**WORK TO BE COMPLETED**
"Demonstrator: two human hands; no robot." appears in one line of the listing below; retype that line and every later line exactly, stopping at the end, and nothing else.

+ + + + + + +

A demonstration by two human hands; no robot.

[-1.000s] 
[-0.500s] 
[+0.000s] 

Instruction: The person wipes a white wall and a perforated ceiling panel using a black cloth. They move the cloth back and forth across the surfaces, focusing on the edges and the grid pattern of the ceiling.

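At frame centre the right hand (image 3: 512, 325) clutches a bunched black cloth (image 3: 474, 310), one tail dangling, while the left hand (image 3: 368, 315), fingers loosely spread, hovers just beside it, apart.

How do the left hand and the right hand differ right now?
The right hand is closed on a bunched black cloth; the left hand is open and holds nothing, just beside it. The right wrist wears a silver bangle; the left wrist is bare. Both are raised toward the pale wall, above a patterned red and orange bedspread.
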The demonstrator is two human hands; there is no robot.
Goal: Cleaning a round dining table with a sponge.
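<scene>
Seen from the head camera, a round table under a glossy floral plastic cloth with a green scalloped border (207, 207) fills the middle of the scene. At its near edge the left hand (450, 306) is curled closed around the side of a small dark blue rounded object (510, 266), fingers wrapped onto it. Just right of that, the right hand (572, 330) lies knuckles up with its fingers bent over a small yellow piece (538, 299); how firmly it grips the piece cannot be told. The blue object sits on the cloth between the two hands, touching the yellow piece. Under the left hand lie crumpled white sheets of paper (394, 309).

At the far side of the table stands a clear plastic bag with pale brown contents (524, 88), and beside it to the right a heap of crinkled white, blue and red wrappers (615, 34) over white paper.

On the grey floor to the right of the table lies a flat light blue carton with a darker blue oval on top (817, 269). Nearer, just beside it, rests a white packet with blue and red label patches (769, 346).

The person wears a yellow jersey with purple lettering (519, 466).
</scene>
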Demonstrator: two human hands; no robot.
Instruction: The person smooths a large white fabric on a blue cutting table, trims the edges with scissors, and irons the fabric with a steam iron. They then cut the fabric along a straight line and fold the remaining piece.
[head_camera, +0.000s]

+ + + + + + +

**OUTPUT OF THE TASK**
Demonstrator: two human hands; no robot.
Instruction: The person smooths a large white fabric on a blue cutting table, trims the edges with scissors, and irons the fabric with a steam iron. They then cut the fabric along a straight line and fold the remaining piece.
[head_camera, +0.000s]

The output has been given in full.